Deregulasi perkreditan tersebut tidak berdampak terhadap alokasi kredit sektor pertanian primer terutama KUT, karena tidak dilakukan pembatasn terhadap plavon KUT. Dari pada sisi penyaluran KUT selama periode 1990- 1996, terjadi penurunan dari sekitar Rp.108 milyar pada tahun 1990-1991 menjadi Rp.34 milyar pada tahun 1996/1997. Namun dai segi tunggakan kredit terdapat kecenderungan peningkatan (Syukur, dkk, 1999). Hal ini menunjukkan kinerja program KUT semakin menurun, baik dari aspek penyaluran maupun pengembaliannya, sehingga dikhawatirkan akan mempengaruhi kinerja sektor pertanian dalam memproduksi pangan.

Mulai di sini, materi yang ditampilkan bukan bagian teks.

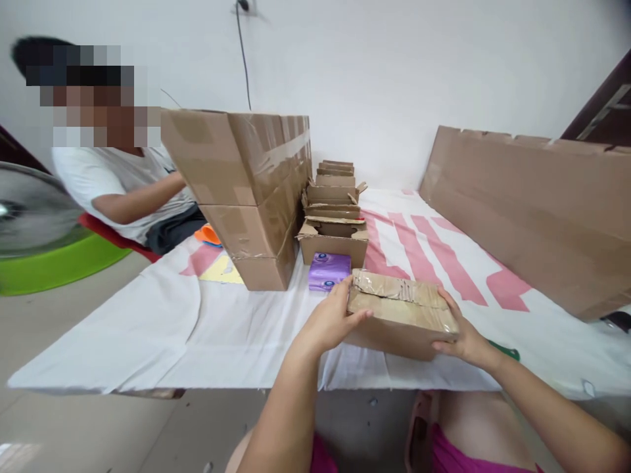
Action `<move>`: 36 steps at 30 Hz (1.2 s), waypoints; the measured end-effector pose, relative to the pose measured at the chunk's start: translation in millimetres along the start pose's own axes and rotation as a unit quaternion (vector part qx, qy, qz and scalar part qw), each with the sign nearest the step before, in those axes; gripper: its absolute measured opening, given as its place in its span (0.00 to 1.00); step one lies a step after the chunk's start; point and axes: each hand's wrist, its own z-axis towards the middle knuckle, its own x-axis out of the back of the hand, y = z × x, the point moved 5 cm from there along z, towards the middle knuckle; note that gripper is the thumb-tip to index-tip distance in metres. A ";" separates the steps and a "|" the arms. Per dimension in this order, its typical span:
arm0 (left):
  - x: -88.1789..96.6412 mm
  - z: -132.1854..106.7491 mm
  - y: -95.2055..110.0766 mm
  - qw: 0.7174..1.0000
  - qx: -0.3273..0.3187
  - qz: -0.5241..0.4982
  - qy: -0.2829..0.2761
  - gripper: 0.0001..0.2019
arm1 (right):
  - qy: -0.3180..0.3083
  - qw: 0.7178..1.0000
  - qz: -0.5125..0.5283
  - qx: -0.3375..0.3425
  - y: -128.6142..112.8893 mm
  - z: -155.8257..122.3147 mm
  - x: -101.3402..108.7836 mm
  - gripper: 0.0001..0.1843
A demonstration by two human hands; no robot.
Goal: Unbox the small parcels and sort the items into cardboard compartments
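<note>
A taped cardboard box rests near the table's front edge, its top closed and wrinkled under clear tape. My left hand grips its left end, thumb along the top edge. At the opposite end, my right hand is wrapped round the corner. Just behind the box, close to my left fingers, lies a purple tissue pack. Past that pack stands an open cardboard box, first in a row of open boxes running back toward the wall.
Left of the row rises a stack of taped boxes. Beyond it sits a person beside a green-rimmed fan. A large cardboard panel stands on the right. A green object lies partly hidden by my right wrist. White-and-pink cloth covers the table.
</note>
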 end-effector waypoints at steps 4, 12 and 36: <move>12.7 -2.0 -9.8 0.999 0.012 -0.038 -0.005 0.36 | -0.036 0.998 -0.007 0.044 9.2 -4.6 12.1 0.55; 28.4 -0.2 -20.4 0.999 -0.032 -0.006 0.005 0.41 | 0.030 0.966 -0.249 -0.067 84.8 -39.9 40.1 0.25; 6.3 21.6 -26.8 0.982 -0.002 -0.191 0.008 0.24 | -0.032 0.969 -0.187 0.161 -112.0 30.9 47.4 0.17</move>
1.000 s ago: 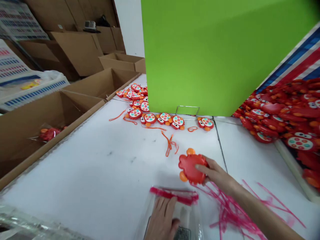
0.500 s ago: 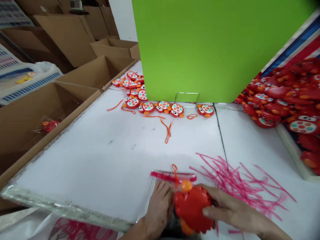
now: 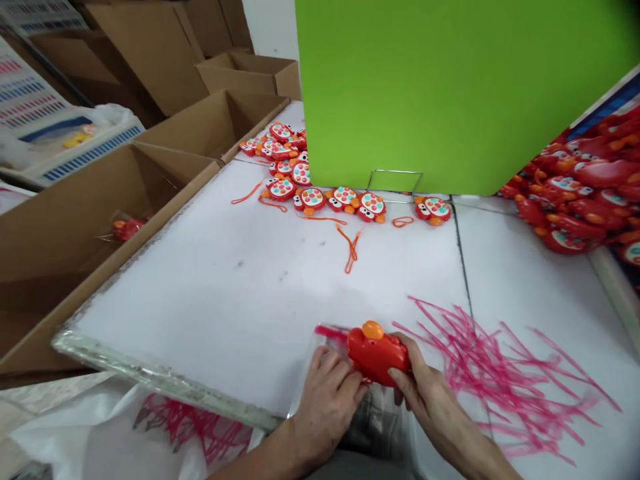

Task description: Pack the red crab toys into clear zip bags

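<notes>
The right hand (image 3: 425, 390) has its grip around a red toy (image 3: 376, 357), with the thumb on the near side. The toy is tipped up, with one orange foot on top, and it is over a clear bag (image 3: 377, 420) at the near edge of the white worktop (image 3: 260, 313). The left hand (image 3: 330, 397) is on the bag, and its bent fingers are right by the toy. I cannot tell if its grip is pinching anything. A messy heap of pink strips (image 3: 485, 360) is beside the right hand. Farther back, more red toys (image 3: 311, 199) sit near a big green board (image 3: 425, 93).
</notes>
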The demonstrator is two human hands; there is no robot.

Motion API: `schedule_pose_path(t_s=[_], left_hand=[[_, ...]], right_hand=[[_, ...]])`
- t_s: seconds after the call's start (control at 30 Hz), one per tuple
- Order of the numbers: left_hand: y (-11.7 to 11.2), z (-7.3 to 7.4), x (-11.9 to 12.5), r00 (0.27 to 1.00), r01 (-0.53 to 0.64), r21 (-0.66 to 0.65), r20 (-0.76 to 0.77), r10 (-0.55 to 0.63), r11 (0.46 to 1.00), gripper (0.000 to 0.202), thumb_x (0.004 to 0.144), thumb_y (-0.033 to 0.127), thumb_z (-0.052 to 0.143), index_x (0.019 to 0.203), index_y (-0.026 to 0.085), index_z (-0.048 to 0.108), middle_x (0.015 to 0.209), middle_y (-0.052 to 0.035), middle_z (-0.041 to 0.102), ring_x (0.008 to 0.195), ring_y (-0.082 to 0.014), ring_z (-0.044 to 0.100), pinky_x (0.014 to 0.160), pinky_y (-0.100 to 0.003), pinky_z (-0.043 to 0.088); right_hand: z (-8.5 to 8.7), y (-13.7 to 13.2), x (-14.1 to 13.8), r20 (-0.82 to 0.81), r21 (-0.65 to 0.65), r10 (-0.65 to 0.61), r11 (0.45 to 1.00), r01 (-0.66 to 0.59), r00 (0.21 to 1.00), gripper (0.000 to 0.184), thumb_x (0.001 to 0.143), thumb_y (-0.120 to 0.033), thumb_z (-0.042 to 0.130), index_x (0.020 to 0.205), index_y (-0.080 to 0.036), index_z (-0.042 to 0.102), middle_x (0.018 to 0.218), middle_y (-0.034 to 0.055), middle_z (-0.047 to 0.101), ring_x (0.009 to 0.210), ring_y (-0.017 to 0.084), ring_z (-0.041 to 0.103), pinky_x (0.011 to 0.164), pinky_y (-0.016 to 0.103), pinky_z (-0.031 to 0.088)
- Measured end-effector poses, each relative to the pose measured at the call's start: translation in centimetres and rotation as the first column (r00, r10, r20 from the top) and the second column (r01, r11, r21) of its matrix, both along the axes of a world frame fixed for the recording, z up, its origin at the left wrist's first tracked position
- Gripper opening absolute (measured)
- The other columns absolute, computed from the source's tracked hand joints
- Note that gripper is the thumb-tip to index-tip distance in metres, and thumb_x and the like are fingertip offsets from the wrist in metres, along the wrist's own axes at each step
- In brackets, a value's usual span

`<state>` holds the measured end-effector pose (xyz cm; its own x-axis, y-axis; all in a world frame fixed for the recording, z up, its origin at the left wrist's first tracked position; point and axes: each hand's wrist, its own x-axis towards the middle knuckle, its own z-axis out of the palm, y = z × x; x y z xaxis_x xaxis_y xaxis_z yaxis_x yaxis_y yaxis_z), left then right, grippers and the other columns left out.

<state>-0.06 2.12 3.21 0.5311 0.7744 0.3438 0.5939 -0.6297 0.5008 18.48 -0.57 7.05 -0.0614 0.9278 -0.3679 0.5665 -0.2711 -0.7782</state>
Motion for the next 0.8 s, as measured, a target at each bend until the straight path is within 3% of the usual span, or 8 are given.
schedule_pose_path(t_s=[0.13,0.2,0.3,0.4,0.5,0.67,0.73,0.8], left_hand=[[1.8,2.3,-2.0,0.976,-0.125,-0.174,0.154,0.152,0.977,0.012,0.084,0.016,0.048,0.089,0.018,0.059,0.092,-0.0060,0.063,0.089,-0.0188,0.053,0.079,-0.032,0.041],[2.6,2.8,-2.5,0.959,-0.177,-0.383,0.140,0.247,0.907,0.015,0.084,0.018,0.048,0.095,0.017,0.058,0.088,-0.0053,0.064,0.081,-0.0169,0.055,0.072,-0.027,0.043],[3.3,2.8,-2.1,0.964,-0.155,-0.634,0.069,0.255,0.758,0.015,0.084,0.020,0.045,0.087,0.016,0.059,0.076,-0.0026,0.064,0.066,-0.0149,0.055,0.060,-0.024,0.041],[3.5,2.4,-1.4,0.964,-0.129,-0.700,0.078,0.255,0.702,0.021,0.085,0.022,0.041,0.072,0.016,0.057,0.064,-0.0007,0.058,0.059,-0.0141,0.051,0.055,-0.023,0.037],[3.2,1.9,-1.1,0.946,-0.086,-0.756,0.142,0.291,0.649,0.022,0.085,0.026,0.041,0.070,0.017,0.055,0.065,-0.0009,0.058,0.062,-0.0145,0.054,0.057,-0.022,0.039],[2.4,1.5,-0.9,0.917,-0.020,-0.827,0.209,0.339,0.562,0.019,0.084,0.027,0.044,0.070,0.017,0.053,0.066,-0.0013,0.059,0.063,-0.0147,0.056,0.057,-0.022,0.042],[2.2,1.3,-0.8,0.904,0.012,-0.849,0.235,0.357,0.529,0.020,0.085,0.030,0.044,0.072,0.017,0.052,0.066,-0.0012,0.059,0.061,-0.0145,0.055,0.055,-0.022,0.042],[2.0,1.3,-0.8,0.875,0.064,-0.875,0.280,0.395,0.479,0.021,0.086,0.033,0.043,0.074,0.017,0.051,0.068,-0.0016,0.059,0.061,-0.0145,0.056,0.056,-0.023,0.044]], right_hand=[[0.1,-0.1,0.2,0.094,0.009,0.060,0.998,-0.061,0.994,0.047,0.092,-0.038,0.026,0.135,-0.020,0.019,0.073,0.0036,0.059,0.064,0.018,0.059,0.064,0.030,0.048],[-0.1,-0.4,0.2,0.118,-0.004,0.079,0.997,-0.079,0.990,0.048,0.092,-0.038,0.026,0.136,-0.020,0.017,0.082,0.0070,0.061,0.070,0.020,0.060,0.067,0.032,0.049],[-0.2,-0.7,0.3,0.157,-0.015,0.103,0.995,-0.102,0.982,0.054,0.091,-0.038,0.030,0.138,-0.021,0.012,0.097,0.0107,0.061,0.079,0.021,0.061,0.073,0.033,0.048],[0.6,-0.4,0.8,0.199,-0.065,0.192,0.981,-0.182,0.961,0.051,0.091,-0.039,0.028,0.138,-0.021,0.017,0.093,0.0103,0.063,0.083,0.022,0.061,0.075,0.034,0.047],[2.0,1.0,1.2,0.226,-0.108,0.356,0.934,-0.340,0.907,0.042,0.092,-0.040,0.023,0.127,-0.020,0.037,0.085,0.0088,0.064,0.078,0.022,0.061,0.070,0.034,0.047],[2.3,2.6,0.1,0.322,-0.054,0.610,0.775,-0.630,0.724,0.033,0.093,-0.033,0.028,0.091,-0.023,0.059,0.076,0.0034,0.066,0.072,0.019,0.062,0.066,0.030,0.045],[1.7,2.5,-0.8,0.422,-0.018,0.612,0.744,-0.668,0.669,0.029,0.091,-0.030,0.034,0.084,-0.022,0.061,0.077,0.0037,0.066,0.071,0.019,0.063,0.066,0.030,0.045],[1.1,2.4,-1.5,0.526,0.024,0.519,0.783,-0.622,0.674,0.022,0.089,-0.029,0.042,0.084,-0.022,0.062,0.083,0.0055,0.065,0.073,0.020,0.063,0.064,0.030,0.044]])
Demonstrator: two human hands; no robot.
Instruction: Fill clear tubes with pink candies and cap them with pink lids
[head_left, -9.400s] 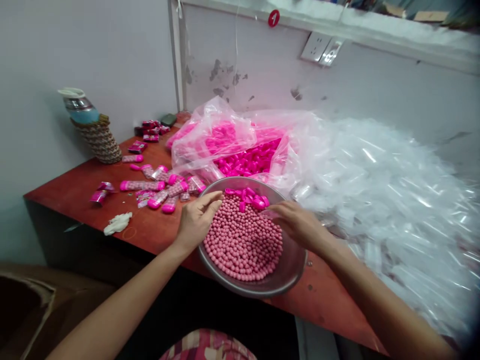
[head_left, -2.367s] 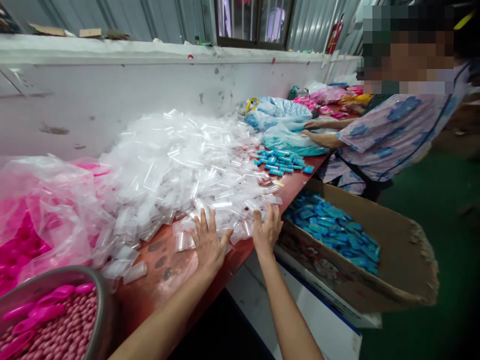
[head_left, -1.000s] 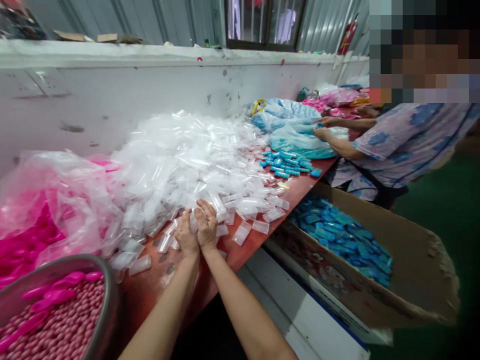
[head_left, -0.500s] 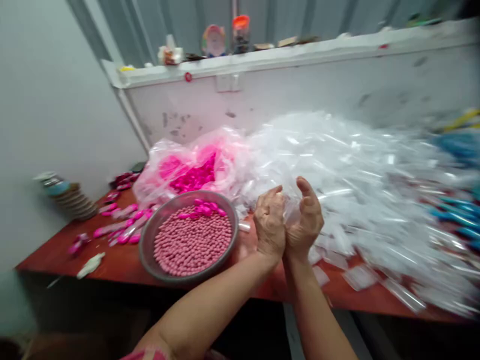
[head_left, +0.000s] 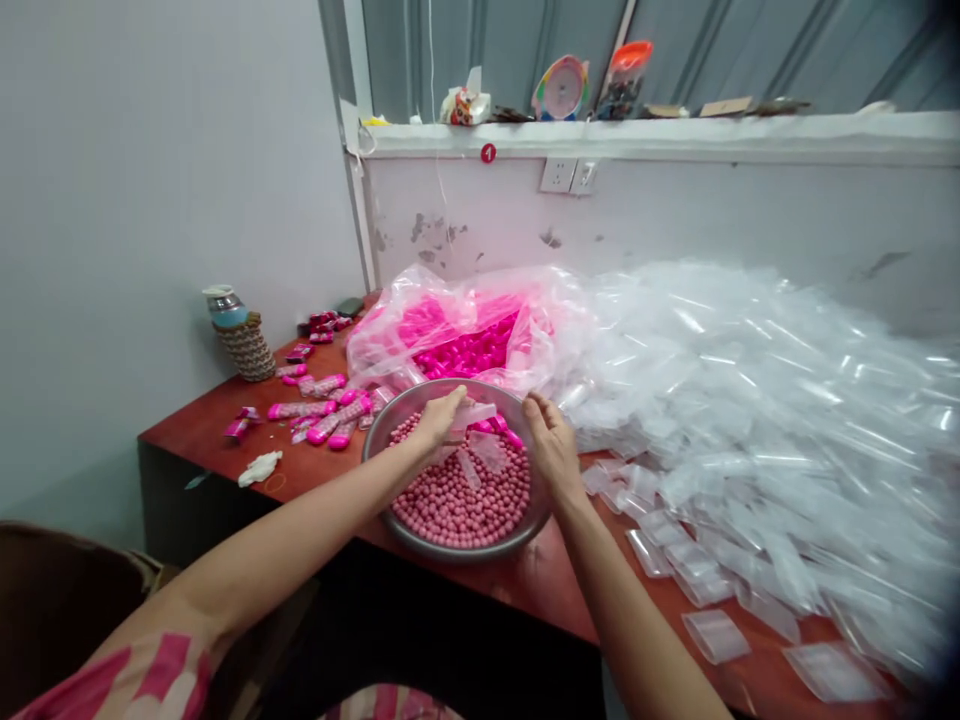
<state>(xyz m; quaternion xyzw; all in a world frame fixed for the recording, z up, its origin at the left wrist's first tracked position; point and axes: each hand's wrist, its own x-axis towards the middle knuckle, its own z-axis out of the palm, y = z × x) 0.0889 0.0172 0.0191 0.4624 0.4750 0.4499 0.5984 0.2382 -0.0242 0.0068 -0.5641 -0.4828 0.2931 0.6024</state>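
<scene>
Both my hands are over a metal bowl [head_left: 450, 553] full of small pink balls [head_left: 450, 505] on the red table [head_left: 540, 590]. My left hand [head_left: 437, 420] hovers at the bowl's far rim, fingers pinched on a clear plastic tube. My right hand [head_left: 551, 450] is at the bowl's right rim with its fingers loosely apart and nothing in them. A few clear plastic tubes [head_left: 487, 452] lie on the balls between the hands. Pink caps [head_left: 495, 428] lie at the bowl's far side.
A big heap of clear tubes [head_left: 750, 380] covers the table's right side. Behind the bowl is a plastic bag of pink caps [head_left: 465, 345]. Filled pink tubes [head_left: 315, 410], a bottle in a woven sleeve [head_left: 240, 335] and a white rag [head_left: 259, 468] lie to the left.
My view has swung left from the heap to the bowl. My cupped hands carried clear tubes over and dropped them onto the pink balls.
</scene>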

Hal ini antara lain disebabkan oleh prosedur penyaluran KUT kurang sederana, kemampuan kelompok tani dalam menyususn RDKK umumnya lemah, dan kemampuan KUD dalam mengelola penyaluran dan pengembalian KUT sebagian besar masih lemah (Sumaryanto dan Pasandaran,1991).

Oleh karena itu pada tahun 1999 dilakukan upaya terobosan untuk meningkatkan penyerapan kredit KUT dengan mengubah pola penyaluran ,dimana bank hanya berperan sebagai chanelling. Sementara excecuting berada pada Departemen Koperasi atau LSM. Pola yang demikian berhasil mendongkrak pencairan kredit hingga 1000 persen. Selain itu plavon KUT yang bersumber dari dana KLBI ditingkatkan. Penyaluran KUT untuk tanaman pangan dan hortikultura mencapai 8 trilyun rupiah. Peningkatan pencairan KUT yang demikian besar sepatutnya dapat meningkatkan produksi padi, namun yang terjadi justru sebaliknya. Bahkan terjadi pula tunggakan kredit yang mencapai 6 trilyun rupiah.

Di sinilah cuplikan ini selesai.